• What you need to do: Unless a line falls after the one with "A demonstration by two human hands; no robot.", retype it exactly from the records below; leave out all pictures.

*** Opening of The input ***

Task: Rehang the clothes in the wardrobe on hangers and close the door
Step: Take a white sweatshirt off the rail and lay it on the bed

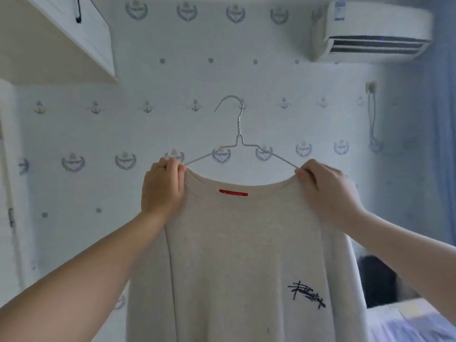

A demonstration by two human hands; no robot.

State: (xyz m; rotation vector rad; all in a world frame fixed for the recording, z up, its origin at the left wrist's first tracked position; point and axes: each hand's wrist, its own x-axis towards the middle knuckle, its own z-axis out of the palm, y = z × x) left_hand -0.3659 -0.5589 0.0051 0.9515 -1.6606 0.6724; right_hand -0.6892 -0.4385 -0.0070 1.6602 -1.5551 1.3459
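Observation:
A light grey T-shirt (237, 255) with a red neck label and a black scrawled logo hangs in front of me on a thin white wire hanger (238, 134). The hanger's arms run inside the collar and its hook points up, free in the air. My left hand (162, 188) grips the shirt's left shoulder at the collar over the hanger arm. On the other side, my right hand (325, 191) pinches the right shoulder at the collar in the same way. The shirt's lower part runs out of view.
A white upper cabinet (61, 45) with an open door juts out at top left. A wallpapered wall stands behind the shirt. An air conditioner (375, 33) hangs at top right. Blue curtain (441, 144) on the right, bed (407, 322) at lower right.

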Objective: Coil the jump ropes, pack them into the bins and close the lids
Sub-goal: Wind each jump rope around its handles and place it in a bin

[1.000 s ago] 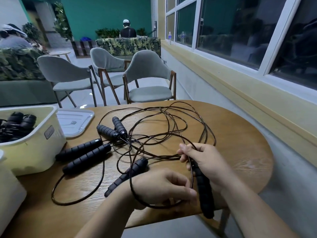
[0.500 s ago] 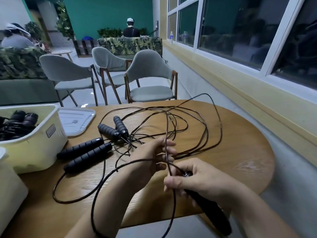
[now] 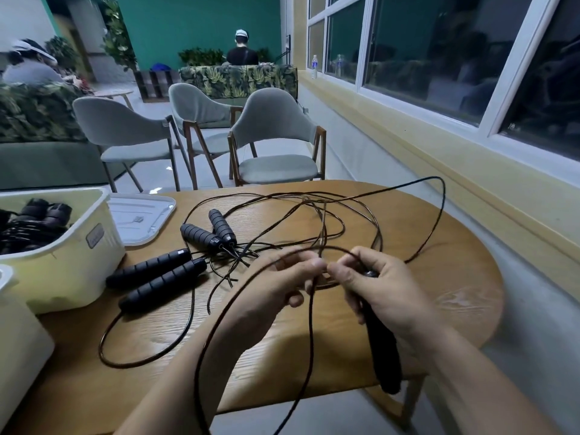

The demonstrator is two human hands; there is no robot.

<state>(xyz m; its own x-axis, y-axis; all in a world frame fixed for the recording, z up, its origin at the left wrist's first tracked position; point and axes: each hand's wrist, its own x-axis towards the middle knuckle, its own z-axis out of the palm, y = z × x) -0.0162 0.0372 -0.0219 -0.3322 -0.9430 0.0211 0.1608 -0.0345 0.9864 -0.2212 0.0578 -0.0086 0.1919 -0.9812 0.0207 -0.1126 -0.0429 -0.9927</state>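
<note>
Head view: four handles [image 3: 147, 268] loose, fifth handle [image 3: 384, 350] in right hand [image 3: 386, 287].

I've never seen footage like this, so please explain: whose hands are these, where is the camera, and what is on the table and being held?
There is no machine: a person wears a camera on the head, looking down at their own hands. The right hand grips a black rope handle; the left hand pinches the thin cord, which drapes over the forearm. On the wooden table lie four more handles with tangled cord, a flat lid and an open bin with ropes inside.
</note>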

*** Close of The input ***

• Worked solution:
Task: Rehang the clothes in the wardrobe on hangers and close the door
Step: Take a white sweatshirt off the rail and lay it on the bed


A demonstration by two human hands; no robot.

The output contains nothing further.